-- Activity --
For every line of the records below that holds "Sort", add one. Give only the final total.
(Data)
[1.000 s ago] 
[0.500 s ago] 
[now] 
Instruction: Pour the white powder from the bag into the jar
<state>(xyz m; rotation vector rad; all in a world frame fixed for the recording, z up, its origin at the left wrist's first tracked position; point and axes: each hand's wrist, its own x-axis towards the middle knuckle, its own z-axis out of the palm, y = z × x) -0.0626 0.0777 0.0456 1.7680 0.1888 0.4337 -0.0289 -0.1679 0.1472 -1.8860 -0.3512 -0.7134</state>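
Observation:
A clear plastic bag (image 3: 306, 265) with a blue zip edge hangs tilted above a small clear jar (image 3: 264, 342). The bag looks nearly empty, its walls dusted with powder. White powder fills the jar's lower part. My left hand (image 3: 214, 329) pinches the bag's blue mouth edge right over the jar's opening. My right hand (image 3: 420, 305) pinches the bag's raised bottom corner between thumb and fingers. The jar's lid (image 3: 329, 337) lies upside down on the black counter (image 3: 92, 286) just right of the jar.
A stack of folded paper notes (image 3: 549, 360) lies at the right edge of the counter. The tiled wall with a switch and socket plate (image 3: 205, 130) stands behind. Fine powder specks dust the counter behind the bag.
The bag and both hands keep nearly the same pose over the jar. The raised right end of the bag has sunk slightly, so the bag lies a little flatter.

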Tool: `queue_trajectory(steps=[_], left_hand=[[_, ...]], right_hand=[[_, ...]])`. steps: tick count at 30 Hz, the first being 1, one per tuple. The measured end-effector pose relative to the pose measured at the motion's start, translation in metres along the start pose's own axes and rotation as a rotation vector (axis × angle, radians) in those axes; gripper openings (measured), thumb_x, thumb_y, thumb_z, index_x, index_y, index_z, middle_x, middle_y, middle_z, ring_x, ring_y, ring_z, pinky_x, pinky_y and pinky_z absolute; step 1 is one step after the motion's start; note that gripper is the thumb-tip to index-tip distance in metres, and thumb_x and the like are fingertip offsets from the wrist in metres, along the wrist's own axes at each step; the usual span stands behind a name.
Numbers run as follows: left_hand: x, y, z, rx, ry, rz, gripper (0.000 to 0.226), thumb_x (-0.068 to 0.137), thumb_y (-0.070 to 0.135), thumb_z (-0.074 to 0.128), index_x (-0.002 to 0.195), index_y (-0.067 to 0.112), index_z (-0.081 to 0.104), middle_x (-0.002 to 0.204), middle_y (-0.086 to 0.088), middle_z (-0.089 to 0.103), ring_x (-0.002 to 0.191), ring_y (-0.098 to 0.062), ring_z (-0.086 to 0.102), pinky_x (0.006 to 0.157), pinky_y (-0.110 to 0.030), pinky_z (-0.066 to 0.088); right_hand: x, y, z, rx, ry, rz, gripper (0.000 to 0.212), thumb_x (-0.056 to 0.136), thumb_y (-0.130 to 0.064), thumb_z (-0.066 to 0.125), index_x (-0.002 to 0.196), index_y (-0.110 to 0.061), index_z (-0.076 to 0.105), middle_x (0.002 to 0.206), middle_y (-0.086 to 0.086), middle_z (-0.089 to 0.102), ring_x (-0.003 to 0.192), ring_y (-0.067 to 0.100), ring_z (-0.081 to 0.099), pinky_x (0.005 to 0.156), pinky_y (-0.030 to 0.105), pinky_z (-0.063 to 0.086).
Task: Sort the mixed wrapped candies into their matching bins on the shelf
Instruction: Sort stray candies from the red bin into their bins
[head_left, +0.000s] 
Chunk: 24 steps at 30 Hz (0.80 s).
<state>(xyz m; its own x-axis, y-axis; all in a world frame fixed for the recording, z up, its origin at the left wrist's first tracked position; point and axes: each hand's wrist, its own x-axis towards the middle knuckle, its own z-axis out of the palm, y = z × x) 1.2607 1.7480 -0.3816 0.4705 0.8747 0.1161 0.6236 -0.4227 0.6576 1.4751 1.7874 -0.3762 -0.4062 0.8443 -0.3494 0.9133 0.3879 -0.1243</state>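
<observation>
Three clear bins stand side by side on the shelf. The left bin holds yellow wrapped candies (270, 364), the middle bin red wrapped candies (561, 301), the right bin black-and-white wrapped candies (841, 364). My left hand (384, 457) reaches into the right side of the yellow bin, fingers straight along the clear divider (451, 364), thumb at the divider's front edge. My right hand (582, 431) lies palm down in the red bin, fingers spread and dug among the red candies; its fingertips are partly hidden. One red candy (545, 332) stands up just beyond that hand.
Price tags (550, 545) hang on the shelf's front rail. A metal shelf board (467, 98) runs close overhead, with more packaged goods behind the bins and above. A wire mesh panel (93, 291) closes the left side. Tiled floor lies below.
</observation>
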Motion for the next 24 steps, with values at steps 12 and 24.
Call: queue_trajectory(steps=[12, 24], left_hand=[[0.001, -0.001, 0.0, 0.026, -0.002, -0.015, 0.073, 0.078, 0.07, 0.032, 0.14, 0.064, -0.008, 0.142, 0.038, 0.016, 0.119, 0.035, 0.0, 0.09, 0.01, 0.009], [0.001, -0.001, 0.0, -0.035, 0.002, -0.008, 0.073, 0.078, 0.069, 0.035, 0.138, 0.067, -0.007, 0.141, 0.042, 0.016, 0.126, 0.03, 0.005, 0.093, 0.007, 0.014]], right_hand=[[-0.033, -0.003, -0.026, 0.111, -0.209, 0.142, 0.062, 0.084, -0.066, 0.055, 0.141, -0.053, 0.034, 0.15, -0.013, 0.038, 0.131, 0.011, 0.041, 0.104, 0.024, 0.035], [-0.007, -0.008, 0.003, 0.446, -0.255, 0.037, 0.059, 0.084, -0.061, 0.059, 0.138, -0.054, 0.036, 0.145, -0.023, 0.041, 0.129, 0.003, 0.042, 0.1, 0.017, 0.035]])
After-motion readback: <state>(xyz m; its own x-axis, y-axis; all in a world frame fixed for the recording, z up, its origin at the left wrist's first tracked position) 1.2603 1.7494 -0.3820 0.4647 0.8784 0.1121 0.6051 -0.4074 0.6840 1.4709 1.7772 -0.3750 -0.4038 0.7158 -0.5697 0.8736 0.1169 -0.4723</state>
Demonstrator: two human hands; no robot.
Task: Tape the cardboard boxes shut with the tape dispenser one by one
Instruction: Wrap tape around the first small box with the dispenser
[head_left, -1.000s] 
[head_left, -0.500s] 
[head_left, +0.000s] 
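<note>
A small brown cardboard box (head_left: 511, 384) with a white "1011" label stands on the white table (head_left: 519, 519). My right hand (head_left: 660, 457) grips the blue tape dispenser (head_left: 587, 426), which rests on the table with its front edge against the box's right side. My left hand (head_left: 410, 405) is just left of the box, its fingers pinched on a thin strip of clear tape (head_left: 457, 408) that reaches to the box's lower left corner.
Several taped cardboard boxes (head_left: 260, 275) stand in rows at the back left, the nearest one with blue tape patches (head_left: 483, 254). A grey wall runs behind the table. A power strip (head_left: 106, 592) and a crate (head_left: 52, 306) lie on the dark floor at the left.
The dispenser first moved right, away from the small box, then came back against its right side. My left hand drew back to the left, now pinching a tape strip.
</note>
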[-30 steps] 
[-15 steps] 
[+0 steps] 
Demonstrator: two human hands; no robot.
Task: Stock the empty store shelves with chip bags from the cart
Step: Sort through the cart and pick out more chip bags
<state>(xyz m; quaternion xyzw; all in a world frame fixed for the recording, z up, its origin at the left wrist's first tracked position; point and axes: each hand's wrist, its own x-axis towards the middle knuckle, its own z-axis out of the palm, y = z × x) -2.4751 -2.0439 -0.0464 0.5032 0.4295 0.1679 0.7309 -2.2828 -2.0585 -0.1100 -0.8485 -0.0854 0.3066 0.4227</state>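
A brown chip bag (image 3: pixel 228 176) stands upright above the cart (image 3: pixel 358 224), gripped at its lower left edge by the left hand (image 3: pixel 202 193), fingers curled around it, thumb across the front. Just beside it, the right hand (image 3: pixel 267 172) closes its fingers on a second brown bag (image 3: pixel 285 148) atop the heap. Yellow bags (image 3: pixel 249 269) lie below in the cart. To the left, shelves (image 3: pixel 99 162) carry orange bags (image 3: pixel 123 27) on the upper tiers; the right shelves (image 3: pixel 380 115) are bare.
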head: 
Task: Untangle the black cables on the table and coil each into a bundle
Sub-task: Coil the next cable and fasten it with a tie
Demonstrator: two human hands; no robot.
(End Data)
-- Solution to this problem --
3